Down 2-1 since the midpoint of the second half, the Harvard women’s field hockey team kept generating corner chances against Brown.
Then the team couldn’t execute one corner. Then another. Then another.
But just when it appeared as if the Bears (5-6, 1-2 Ivy) would escape Jordan Field with the victory Saturday afternoon, a Crimson co-captain broke the scoring drought. On the fourth corner Harvard (7-3, 2-1) won in as many minutes, Elizabeth Jacobson took the ball on the edge of the shooting circle, faked left, and fired a shot into the bottom-right corner.
The 60th-minute goal proved to be the impetus that the Harvard offense needed to break through what was previously a stout Brown defense. The Crimson rode the momentum to two more goals in the next five minutes.
Another five minutes after that, the horn sounded and the Crimson had earned its first home victory in Ivy League play over the visiting Bears.
The 4-2 win was even sweeter for the players after last week’s overtime defeat to the Quakers.
“The loss at Penn—we took that really hard,” Jacobson said. “And we knew we couldn’t lose any more. These Ivy games are too important. That gave us a little more energy at the end today than we [had] last game.”
The contest had gone back and forth until the final minutes. Before Harvard put away an insurance goal with 3:26 remaining, no team had led by more than one at any point in the game. There was equal pressure applied by both teams, as the Bears narrowly outshot the Crimson offense, 14-13.
Despite the evenly matched contest overall, the second half featured much different action compared to the first. At the game’s outset, both Harvard and Brown were sluggish on the attack.
Combined, the two sides mustered just one shot on goal in the first 15 minutes, with fouls slowing down the pace of the action.
The Bears slowly came to life, however, attacking with more energy in the Crimson 25-yard area and winning several corners. Their newfound aggression soon paid off, with their leading scorer, senior midfielder Alexis Miller, turning home the first goal of the game off a corner.
Harvard, meanwhile, did not manage a shot during the opening 35 minutes.
“During the first half, we couldn’t find our rhythm,” Crimson coach Tjerk van Herwaarden said. “But second half, we were able to get the job done a lot easier. We were able to get more attacking motions going that luckily resulted in goals.”
The offensive onslaught could not have come at a more critical point of the season. Harvard had managed only three goals in its first two Ancient Eight matchups, riding a strong defense to a split of those two close, overtime affairs, topping Yale and falling to Penn.
In just 30 minutes against Brown, however, the offense emerged and bested that three-goal tally. In fact, the four goals scored by the Crimson in the second half matched the most goals the teamhas scored in any half this season.
Junior forward and leading scorer Marissa Balleza put Harvard on the board three minutes after halftime. The team piled players into Brown’s 25-yard area, sending several shots on frame before Balleza poked the ball into goal on a rebound.

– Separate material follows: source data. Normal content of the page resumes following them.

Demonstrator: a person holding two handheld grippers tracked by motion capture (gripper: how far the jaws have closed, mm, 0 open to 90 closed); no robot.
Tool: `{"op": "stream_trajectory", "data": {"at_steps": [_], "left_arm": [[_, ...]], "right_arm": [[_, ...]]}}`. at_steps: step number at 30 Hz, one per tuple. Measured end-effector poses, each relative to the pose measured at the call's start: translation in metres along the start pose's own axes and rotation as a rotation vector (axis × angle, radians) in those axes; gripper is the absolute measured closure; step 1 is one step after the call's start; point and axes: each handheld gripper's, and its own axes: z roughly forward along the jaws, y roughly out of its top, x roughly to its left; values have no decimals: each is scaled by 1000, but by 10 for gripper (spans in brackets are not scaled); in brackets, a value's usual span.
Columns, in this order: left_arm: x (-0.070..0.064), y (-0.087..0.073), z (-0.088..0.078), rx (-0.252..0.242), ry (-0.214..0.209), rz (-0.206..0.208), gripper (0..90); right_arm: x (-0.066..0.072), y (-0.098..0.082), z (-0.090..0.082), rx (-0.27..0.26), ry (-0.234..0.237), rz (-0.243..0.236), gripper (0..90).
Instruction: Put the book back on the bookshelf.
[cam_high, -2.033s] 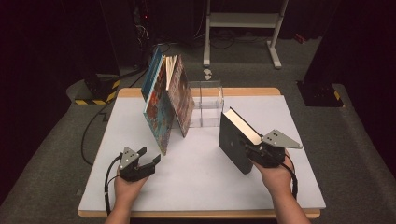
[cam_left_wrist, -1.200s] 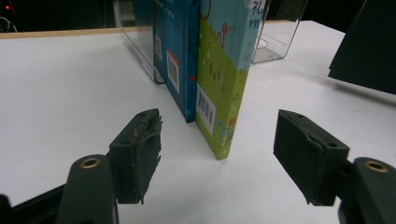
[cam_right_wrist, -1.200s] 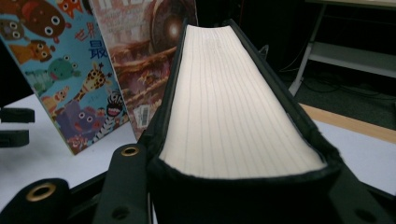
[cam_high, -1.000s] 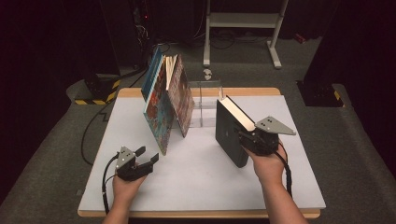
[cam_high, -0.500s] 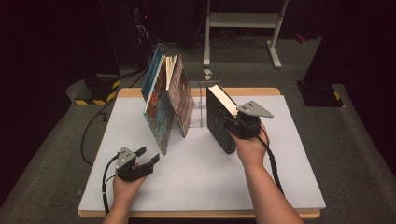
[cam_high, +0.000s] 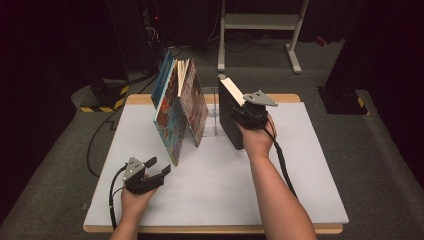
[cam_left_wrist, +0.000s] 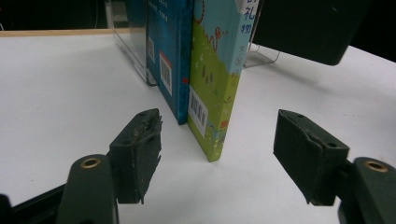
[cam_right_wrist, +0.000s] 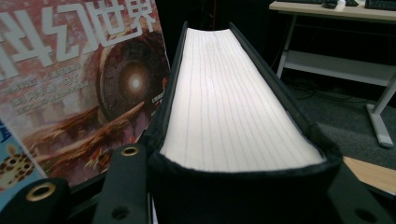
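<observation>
While the right gripper (cam_high: 240, 116) is seen just right of the frame's centre in the high view, its jaws are clamped on a thick black book (cam_high: 229, 114), which is held upright with its pale page edge (cam_right_wrist: 233, 98) turned upward. In the right gripper view the book is gripped across its thickness, one jaw against each dark cover, and it runs away from the camera up the middle of the frame. To its left in that view a red-brown cover with large white characters (cam_right_wrist: 74, 70) is seen close by; whether the two touch cannot be told.

At the lower left of the high view the left gripper (cam_high: 159, 167) is held low over the white table (cam_high: 300, 165), its jaws parted with nothing between them. In the left gripper view the jaws are pointed at a blue book (cam_left_wrist: 170, 51) and a green book (cam_left_wrist: 215, 79), both stood on end.

Left of the black book in the high view, leaning books (cam_high: 177, 107) are propped in a clear stand (cam_high: 214, 112).
</observation>
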Motion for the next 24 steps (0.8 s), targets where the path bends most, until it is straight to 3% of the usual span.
{"op": "stream_trajectory", "data": {"at_steps": [8, 10, 13, 17, 24], "left_arm": [[2, 1, -2, 6, -10, 8, 321], [1, 2, -3, -4, -10, -9, 321], [4, 3, -4, 6, -10, 13, 321], [4, 3, -3, -3, -8, -7, 321], [4, 3, -3, 1, -9, -1, 321]], "right_arm": [[3, 7, 21, 6, -19, -4, 540], [3, 9, 25, 8, -20, 1, 540], [4, 11, 30, 5, -21, 3, 539], [5, 12, 37, 7, -34, 0, 540], [2, 10, 48, 17, -40, 13, 540]]}}
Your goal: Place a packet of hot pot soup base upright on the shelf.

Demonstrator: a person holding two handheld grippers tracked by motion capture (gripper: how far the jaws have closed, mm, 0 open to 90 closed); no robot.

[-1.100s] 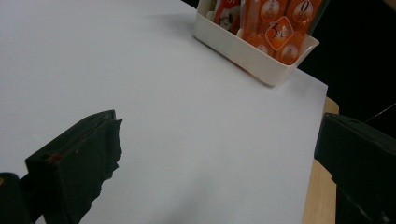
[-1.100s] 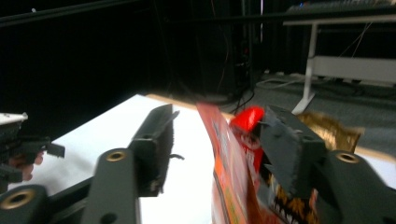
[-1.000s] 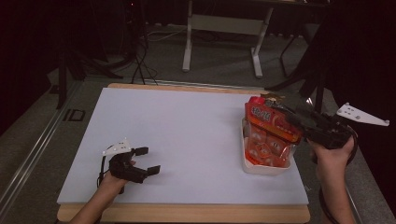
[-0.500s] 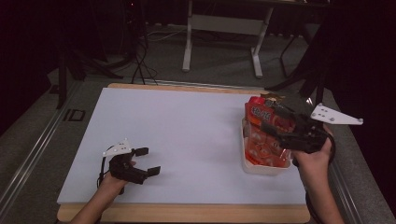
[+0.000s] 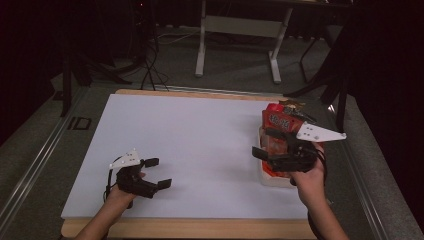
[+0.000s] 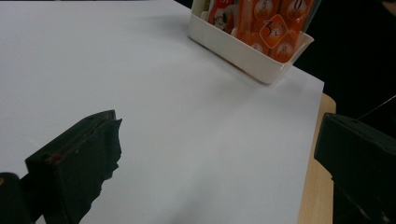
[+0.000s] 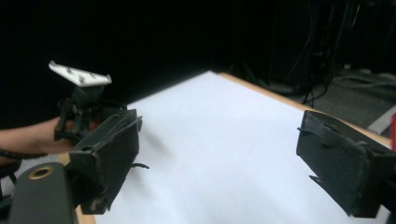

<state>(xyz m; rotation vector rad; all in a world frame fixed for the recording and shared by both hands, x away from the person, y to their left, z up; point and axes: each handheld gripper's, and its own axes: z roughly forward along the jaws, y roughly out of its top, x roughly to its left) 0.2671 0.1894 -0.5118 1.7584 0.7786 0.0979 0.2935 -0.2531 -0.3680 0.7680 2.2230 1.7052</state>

“We came out of halftime with a different mindset.” Jacobson said. “First five minutes, we needed a goal. Then we’d focus on the next five minutes.”
Though the Crimson’s initial push proved successful, the Bears hit back within 10 minutes to retake the lead, 2-1. Harvard continued to push the ball into Brown territory in the second half, however, and tied the game once again on Jacobson’s goal.
Jacobson added another solo finish three minutes later, after receiving the ball off a corner and faking out two defenders. Sophomore midfielder Ellie Cookson then added a final goal against a tiring Brown defense with four minutes left to seal the 4-2 victory.
The final whistle marked the Crimson’s first non-overtime win of the season against an Ivy opponent as it enters the meat of its conference schedule.